_Task directions_
Copy out again, unchanged, the listing below from the line that has "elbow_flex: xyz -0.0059" through the line that has "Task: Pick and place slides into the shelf".

_Raw data_
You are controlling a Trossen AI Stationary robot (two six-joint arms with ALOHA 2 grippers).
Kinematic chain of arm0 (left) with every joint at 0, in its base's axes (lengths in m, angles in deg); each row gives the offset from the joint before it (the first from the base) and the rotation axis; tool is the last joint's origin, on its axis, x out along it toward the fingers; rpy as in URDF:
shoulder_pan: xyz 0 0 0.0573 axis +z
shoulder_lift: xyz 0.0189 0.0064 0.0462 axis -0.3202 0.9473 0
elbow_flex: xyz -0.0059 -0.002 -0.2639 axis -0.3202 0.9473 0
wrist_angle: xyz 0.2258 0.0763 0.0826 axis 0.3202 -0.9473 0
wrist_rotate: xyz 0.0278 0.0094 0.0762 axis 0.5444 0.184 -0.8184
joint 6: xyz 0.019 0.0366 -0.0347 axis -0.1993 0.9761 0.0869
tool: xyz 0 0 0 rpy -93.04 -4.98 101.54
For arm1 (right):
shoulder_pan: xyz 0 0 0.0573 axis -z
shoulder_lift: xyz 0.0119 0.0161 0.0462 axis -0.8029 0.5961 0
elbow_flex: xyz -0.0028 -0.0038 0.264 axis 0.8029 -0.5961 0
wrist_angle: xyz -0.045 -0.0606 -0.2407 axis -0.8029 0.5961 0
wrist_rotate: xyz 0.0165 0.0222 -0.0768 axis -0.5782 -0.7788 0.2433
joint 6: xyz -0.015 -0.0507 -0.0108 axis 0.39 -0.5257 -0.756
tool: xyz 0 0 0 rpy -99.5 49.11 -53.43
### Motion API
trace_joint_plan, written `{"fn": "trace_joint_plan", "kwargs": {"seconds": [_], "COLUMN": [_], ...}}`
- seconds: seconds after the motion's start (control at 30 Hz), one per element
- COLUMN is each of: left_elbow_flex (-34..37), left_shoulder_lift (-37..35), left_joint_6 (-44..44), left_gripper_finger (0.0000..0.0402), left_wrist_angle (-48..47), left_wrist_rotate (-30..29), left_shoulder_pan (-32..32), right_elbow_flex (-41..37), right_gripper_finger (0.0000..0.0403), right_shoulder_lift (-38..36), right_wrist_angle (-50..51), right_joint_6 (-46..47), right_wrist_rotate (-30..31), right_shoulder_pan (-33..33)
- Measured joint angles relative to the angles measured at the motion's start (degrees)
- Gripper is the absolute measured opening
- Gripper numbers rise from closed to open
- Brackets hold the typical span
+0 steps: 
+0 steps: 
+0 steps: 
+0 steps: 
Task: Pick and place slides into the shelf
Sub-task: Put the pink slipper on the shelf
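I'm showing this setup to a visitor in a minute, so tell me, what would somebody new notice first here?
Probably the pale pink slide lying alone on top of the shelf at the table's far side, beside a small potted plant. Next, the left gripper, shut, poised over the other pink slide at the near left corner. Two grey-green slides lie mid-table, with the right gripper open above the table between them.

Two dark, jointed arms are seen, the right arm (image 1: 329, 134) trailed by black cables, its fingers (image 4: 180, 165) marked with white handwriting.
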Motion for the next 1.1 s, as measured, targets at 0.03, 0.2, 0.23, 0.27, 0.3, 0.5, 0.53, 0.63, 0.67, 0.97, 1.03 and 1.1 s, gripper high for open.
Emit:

_Worked solution_
elbow_flex: xyz -0.0059 -0.002 -0.2639 axis -0.3202 0.9473 0
wrist_angle: xyz 0.2258 0.0763 0.0826 axis 0.3202 -0.9473 0
wrist_rotate: xyz 0.0278 0.0094 0.0762 axis 0.5444 0.184 -0.8184
joint 6: xyz 0.019 0.0366 -0.0347 axis -0.1993 0.9761 0.0869
tool: xyz 0 0 0 rpy -93.04 -4.98 101.54
For arm1 (right):
shoulder_pan: xyz 0 0 0.0573 axis -z
shoulder_lift: xyz 0.0119 0.0161 0.0462 axis -0.8029 0.5961 0
elbow_flex: xyz -0.0028 -0.0038 0.264 axis 0.8029 -0.5961 0
wrist_angle: xyz -0.045 -0.0606 -0.2407 axis -0.8029 0.5961 0
wrist_rotate: xyz 0.0165 0.0222 -0.0768 axis -0.5782 -0.7788 0.2433
joint 6: xyz -0.015 -0.0507 -0.0108 axis 0.39 -0.5257 -0.756
tool: xyz 0 0 0 rpy -99.5 49.11 -53.43
### Motion API
trace_joint_plan, written `{"fn": "trace_joint_plan", "kwargs": {"seconds": [_], "COLUMN": [_], ...}}`
- seconds: seconds after the motion's start (control at 30 Hz), one per element
- COLUMN is each of: left_elbow_flex (-34..37), left_shoulder_lift (-37..35), left_joint_6 (-44..44), left_gripper_finger (0.0000..0.0402), left_wrist_angle (-48..47), left_wrist_rotate (-30..29), left_shoulder_pan (-32..32), right_elbow_flex (-41..37), right_gripper_finger (0.0000..0.0403), right_shoulder_lift (-38..36), right_wrist_angle (-50..51), right_joint_6 (-46..47), right_wrist_rotate (-30..31), right_shoulder_pan (-33..33)
- Measured joint angles relative to the angles measured at the motion's start (degrees)
- Gripper is the absolute measured opening
- Gripper numbers rise from closed to open
- Brackets hold the typical span
+0 steps: 
+0 steps: 
+0 steps: 
+0 steps: 
Task: Pick and place slides into the shelf

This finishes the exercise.